Resilição unilateral imotivada

25/05/2017 às 13:01
Leia nesta página:

Trata-se de modelo de parecer que analisa a ocorrência de suposta ilicitude contratual configurada num ato de resilição unilateral.

A CONSULTA

Honra-nos a sociedade empresária XXXXXXXXXXXXXXXXXXXXXXX, por meio de seu Departamento Jurídico, com pedido de parecer sobre a situação fática descrita abaixo:

A empresa consulente celebrou, em 4 de maio de 2012, com o XXXXXXXXXXX, contrato de prestação de serviços de concretagem e fornecimento de concreto dosado, com a implantação de central dosadora de concreto com capacidade nominal de 90,00 m3/hora, com 2 (dois) silos de 100 t cada, com prazo estimado para execução dos serviços de 20 meses, cujo prazo poderá ser reduzido ou dilatado, apenas na hipótese de alteração do cronograma geral dos Serviços a critério da contratante ou caso exigido por seu cliente.

Recentemente, em 15 de abril de 2013, a Consulente recebeu notificação do XXXXXXXX denunciando o contrato, com a finalidade de extinção do vínculo, de forma imotivada, se comprometendo a cumprir as disposições da cláusula 13.3, assim com da cláusula 13.4, do contrato.

Informa a Consulente que a notificação não observou o prazo contratual de 30 dias, salientando, ainda, que o Consórcio, antes de denunciar o contrato, não cumpriu as disposições do Anexo X, no qual se obriga à aquisição do volume mínimo de 1300 m3 de concreto mês.

Em razão dessa situação, a Consulente apresenta a seguinte indagação:

1. Quais são as medidas cabíveis para se manter o vínculo jurídico obrigacional entre as partes?

2. Há possibilidade de se evitar a resilição unilateral imotivada?

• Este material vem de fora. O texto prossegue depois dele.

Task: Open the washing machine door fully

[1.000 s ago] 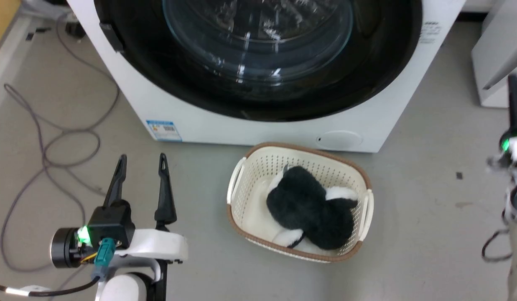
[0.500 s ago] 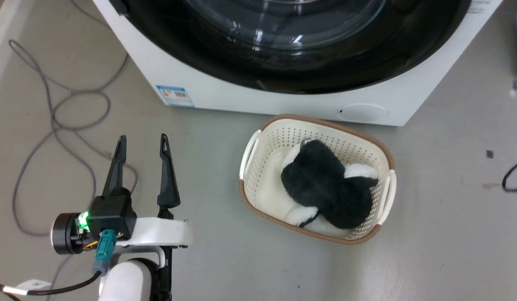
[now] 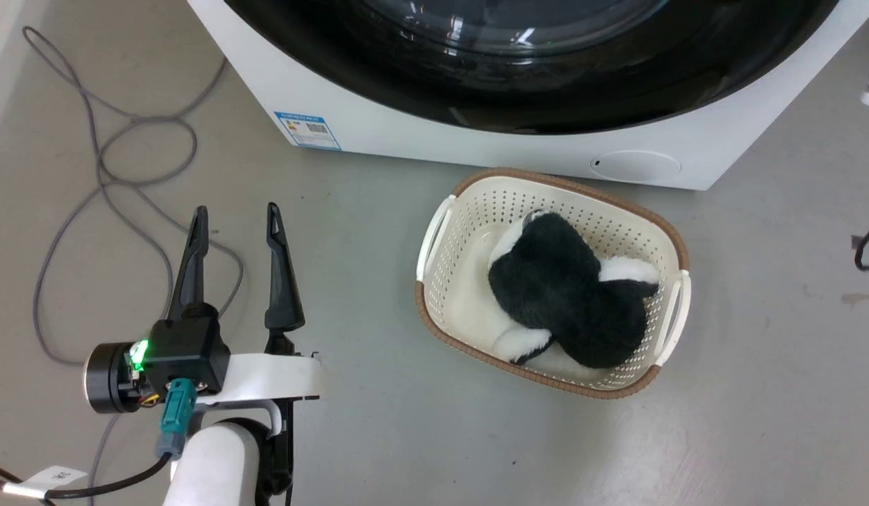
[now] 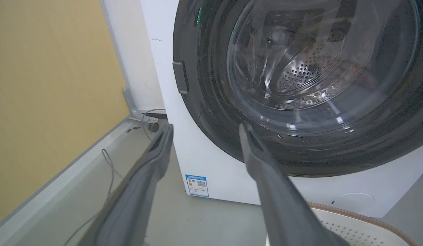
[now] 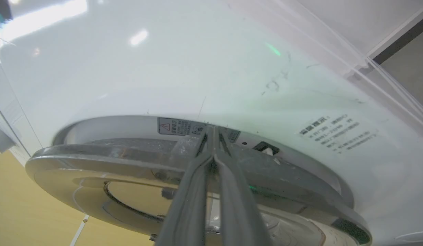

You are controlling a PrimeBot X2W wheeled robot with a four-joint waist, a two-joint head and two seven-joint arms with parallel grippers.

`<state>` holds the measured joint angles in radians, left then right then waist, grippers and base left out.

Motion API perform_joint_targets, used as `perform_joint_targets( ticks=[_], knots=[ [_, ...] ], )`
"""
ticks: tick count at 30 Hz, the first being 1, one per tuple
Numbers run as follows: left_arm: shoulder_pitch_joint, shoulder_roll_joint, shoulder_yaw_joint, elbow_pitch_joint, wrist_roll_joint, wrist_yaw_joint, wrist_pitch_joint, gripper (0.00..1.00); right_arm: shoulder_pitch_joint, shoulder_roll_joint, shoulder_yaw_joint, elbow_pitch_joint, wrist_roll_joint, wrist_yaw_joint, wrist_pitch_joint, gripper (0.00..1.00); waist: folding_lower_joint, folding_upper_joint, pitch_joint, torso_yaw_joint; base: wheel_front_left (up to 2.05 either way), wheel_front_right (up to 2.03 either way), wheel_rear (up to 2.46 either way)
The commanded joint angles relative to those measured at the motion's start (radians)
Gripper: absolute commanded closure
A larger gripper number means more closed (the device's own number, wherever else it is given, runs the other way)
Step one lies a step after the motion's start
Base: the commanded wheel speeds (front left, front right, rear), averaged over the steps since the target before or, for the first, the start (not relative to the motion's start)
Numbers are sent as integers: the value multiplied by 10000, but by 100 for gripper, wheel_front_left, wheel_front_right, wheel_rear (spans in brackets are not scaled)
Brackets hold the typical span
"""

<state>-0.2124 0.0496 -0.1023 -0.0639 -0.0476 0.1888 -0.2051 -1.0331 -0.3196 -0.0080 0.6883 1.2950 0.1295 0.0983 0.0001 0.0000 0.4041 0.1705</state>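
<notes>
The white washing machine (image 3: 420,140) stands across the top of the head view, and the lower arc of its glossy black door (image 3: 546,91) shows there. My left gripper (image 3: 236,211) hangs open over the floor, short of the machine's left corner. From the left wrist, its open tips (image 4: 205,127) frame the door (image 4: 300,150), the clear glass bowl (image 4: 317,58) and the side latch (image 4: 181,77). My right gripper (image 5: 211,129) is shut, its tips at the narrow gap between the door's rim (image 5: 129,164) and the machine's front (image 5: 197,68).
A cream basket (image 3: 546,179) holding a black and white plush toy (image 3: 567,295) sits on the floor right before the machine, below the round flap (image 3: 636,167). Grey cables (image 3: 111,161) loop on the floor at the left. A yellow wall (image 4: 43,85) flanks the machine.
The head camera has tipped down and turned, so machine and basket shifted in the picture. The right arm seen at the right edge one second ago has left the head view. My left gripper stays open.
</notes>
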Motion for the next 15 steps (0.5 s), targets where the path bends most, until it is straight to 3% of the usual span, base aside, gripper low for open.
perform_joint_targets(
  ticks=[1,15],
  knots=[
    [-246,6,-55,-77,-50,107,-135,0,-538,-147,194,278,390,10,266,100,-1,0,115,21,0,0,0],
    [-499,6,-198,-6,-140,338,-407,0,-1426,-559,1149,1308,1558,11,1876,100,-1,0,356,96,0,0,0]
  ],
)
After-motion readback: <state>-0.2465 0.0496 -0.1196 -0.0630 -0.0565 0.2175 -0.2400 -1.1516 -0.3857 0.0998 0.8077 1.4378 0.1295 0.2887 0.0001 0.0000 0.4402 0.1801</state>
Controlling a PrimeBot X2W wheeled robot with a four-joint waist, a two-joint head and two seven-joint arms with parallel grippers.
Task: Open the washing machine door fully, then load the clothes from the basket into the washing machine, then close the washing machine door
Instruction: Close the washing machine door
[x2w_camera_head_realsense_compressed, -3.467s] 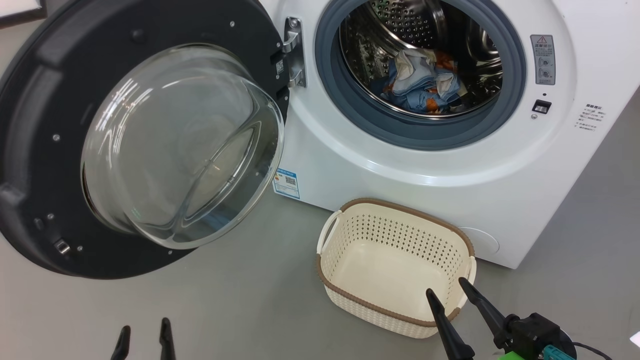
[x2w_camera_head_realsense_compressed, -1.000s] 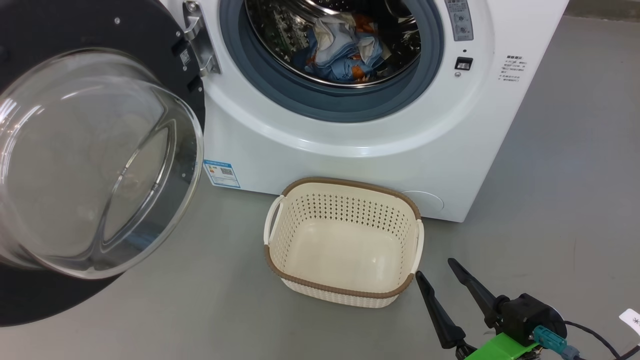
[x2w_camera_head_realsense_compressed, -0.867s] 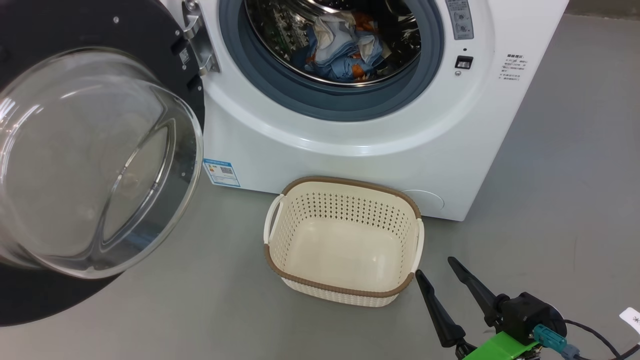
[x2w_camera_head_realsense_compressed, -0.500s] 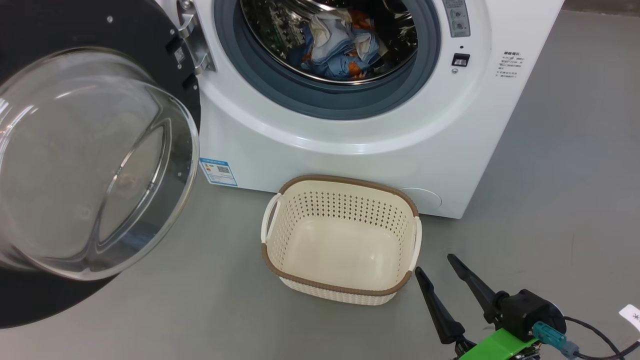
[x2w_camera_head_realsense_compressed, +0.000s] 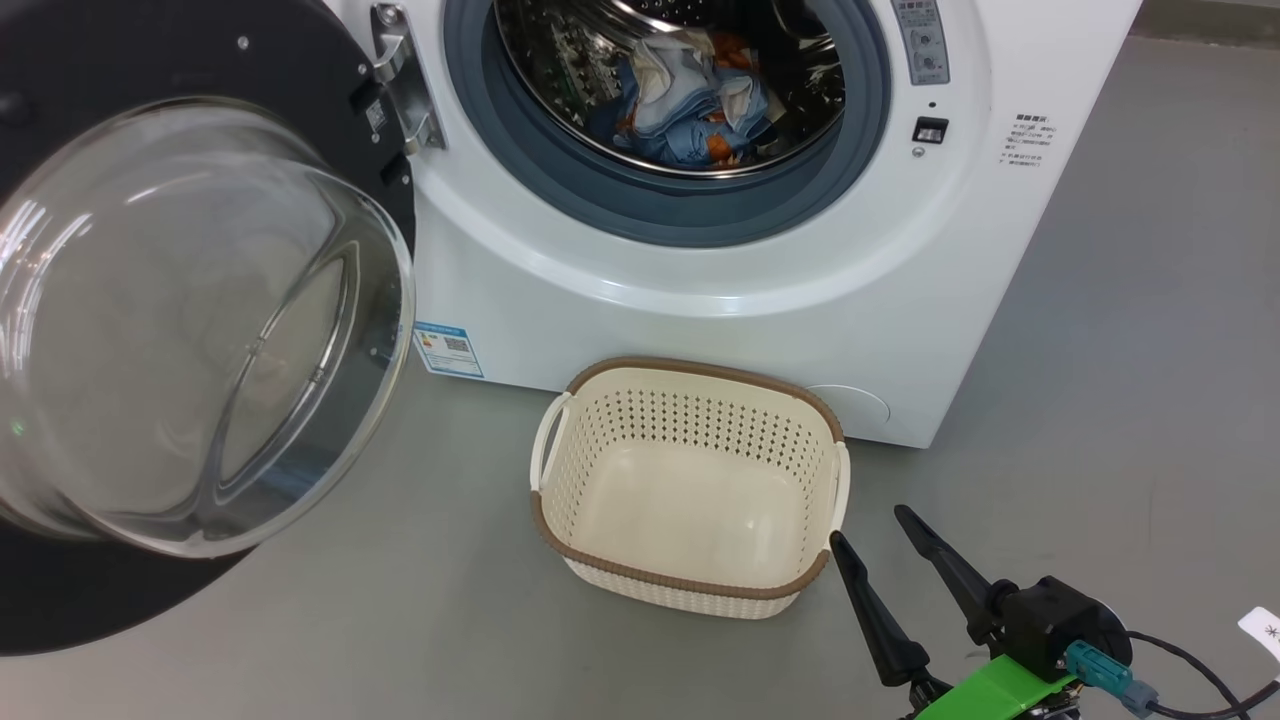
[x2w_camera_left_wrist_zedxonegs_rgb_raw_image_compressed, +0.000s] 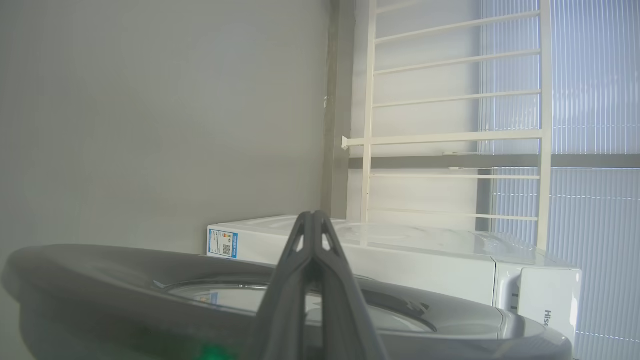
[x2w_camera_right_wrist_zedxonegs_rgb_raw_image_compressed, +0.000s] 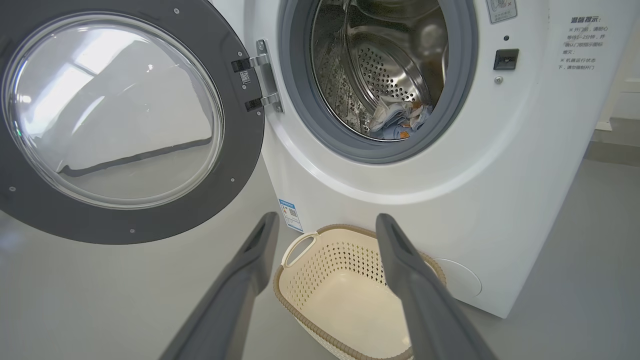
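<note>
The white washing machine (x2w_camera_head_realsense_compressed: 700, 300) stands with its washing machine door (x2w_camera_head_realsense_compressed: 60, 60) swung wide open to the left, glass bowl (x2w_camera_head_realsense_compressed: 190, 330) facing out. The clothes (x2w_camera_head_realsense_compressed: 690, 100), blue, cream and orange, lie bunched in the steel drum, and they show again low in the drum as the clothes (x2w_camera_right_wrist_zedxonegs_rgb_raw_image_compressed: 400, 122). The basket (x2w_camera_head_realsense_compressed: 700, 368) sits on the floor before the machine with nothing in it. My right gripper (x2w_camera_head_realsense_compressed: 868, 527) hovers open just right of the basket's near corner, and my right gripper (x2w_camera_right_wrist_zedxonegs_rgb_raw_image_compressed: 327, 218) points at the basket (x2w_camera_right_wrist_zedxonegs_rgb_raw_image_compressed: 345, 229). My left gripper (x2w_camera_left_wrist_zedxonegs_rgb_raw_image_compressed: 312, 216) is shut on nothing, above the door's dark outer face (x2w_camera_left_wrist_zedxonegs_rgb_raw_image_compressed: 125, 280).
Grey floor (x2w_camera_head_realsense_compressed: 1150, 350) spreads right of the machine and in front of the basket. A blue label (x2w_camera_head_realsense_compressed: 448, 349) marks the machine's lower front. A white railing (x2w_camera_left_wrist_zedxonegs_rgb_raw_image_compressed: 450, 135) and window blinds stand beyond the machine in the left wrist view.
The whole head picture has shifted as the camera moved. Door, basket and clothes keep their places. The right gripper stays open beside the basket.
</note>
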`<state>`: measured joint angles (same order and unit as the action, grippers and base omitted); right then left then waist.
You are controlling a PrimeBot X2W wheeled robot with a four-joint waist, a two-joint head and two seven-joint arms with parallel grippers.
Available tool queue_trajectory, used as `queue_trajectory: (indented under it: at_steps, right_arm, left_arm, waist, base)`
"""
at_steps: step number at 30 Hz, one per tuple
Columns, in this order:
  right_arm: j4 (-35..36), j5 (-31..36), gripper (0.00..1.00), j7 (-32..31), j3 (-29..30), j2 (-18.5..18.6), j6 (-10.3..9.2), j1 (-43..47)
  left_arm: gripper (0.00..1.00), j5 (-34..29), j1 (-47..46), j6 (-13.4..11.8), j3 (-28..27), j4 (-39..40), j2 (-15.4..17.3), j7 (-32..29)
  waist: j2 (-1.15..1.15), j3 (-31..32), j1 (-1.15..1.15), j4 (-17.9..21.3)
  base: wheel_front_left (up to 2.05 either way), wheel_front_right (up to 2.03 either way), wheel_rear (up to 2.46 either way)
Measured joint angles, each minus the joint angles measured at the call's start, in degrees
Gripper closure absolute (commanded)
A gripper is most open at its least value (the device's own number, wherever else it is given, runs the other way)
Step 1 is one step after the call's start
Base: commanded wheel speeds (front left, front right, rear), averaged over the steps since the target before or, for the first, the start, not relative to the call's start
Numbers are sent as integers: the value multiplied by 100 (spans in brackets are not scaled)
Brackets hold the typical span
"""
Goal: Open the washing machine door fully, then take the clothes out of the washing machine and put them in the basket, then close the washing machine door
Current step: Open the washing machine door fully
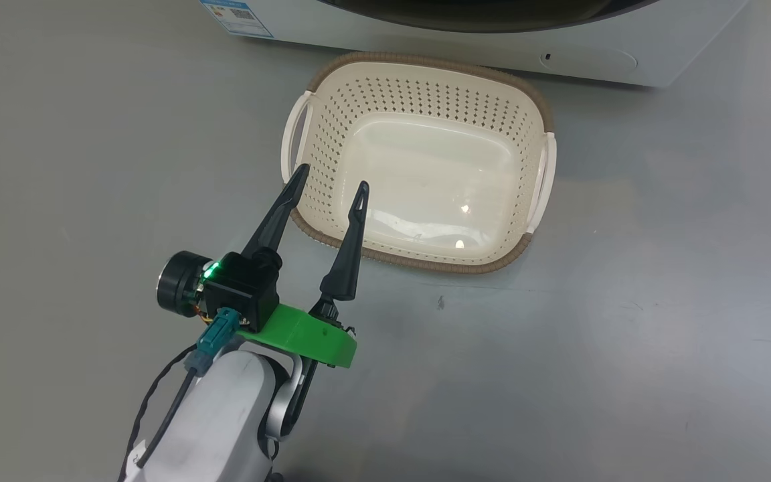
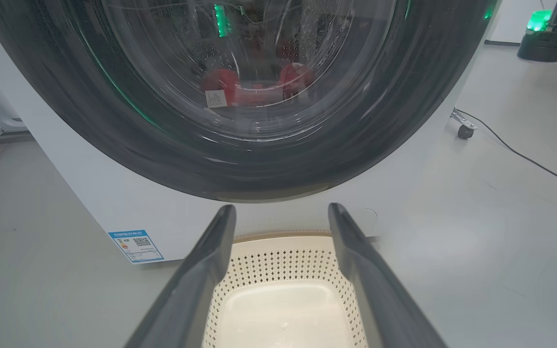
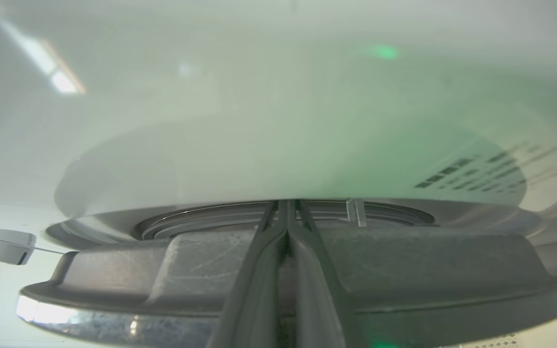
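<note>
The washing machine [image 2: 114,208] stands white behind the basket [image 1: 425,87], which sits empty on the grey floor. Its door [image 2: 114,121] faces me, and red clothes [image 2: 254,89] show through the glass, low in the drum. My left gripper [image 1: 332,176] is open with nothing between its fingers, hanging over the basket's near-left corner; in the left wrist view the left gripper [image 2: 281,208] points at the washer's lower front above the basket [image 2: 278,261]. My right gripper [image 3: 285,203] is shut, its tips at the seam between the dark door [image 3: 404,261] and the white washer front [image 3: 259,121].
A blue label [image 2: 136,245] marks the washer's lower left front. A caster wheel [image 2: 464,130] and a black cable [image 2: 525,159] lie on the floor to the right, with a dark stand lit green [image 2: 544,34] beyond. Bare grey floor [image 1: 626,335] surrounds the basket.
</note>
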<state>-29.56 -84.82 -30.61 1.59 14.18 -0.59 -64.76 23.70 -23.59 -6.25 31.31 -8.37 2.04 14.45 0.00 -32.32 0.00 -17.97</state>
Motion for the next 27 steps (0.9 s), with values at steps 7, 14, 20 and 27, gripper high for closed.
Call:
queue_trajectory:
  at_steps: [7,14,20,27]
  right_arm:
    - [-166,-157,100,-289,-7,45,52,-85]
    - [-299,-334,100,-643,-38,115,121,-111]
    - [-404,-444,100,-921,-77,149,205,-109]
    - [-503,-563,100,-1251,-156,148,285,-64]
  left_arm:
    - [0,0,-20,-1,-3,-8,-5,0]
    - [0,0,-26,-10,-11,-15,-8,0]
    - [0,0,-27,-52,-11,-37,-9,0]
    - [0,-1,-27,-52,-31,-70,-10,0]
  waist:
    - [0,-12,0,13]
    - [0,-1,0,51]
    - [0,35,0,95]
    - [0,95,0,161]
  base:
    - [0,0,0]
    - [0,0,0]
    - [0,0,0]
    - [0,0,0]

3. Há possibilidade de não indenização das perdas e danos à Consulente?


RESPOSTA

Inicialmente, diante da situação fática, explica-se que o contrato de prestação de serviços, também denominado de locatio operarum, “é o negócio jurídico pelo qual alguém – o prestador – compromete-se a realizar uma determinada atividade com conteúdo lícito, no interesse de outrem – o tomador -, mediante certa e determinada remuneração”[1], ou seja, o prestador ou o empreiteiro “obriga-se a proporcionar a outrem, com trabalho, certo resultado”.[2]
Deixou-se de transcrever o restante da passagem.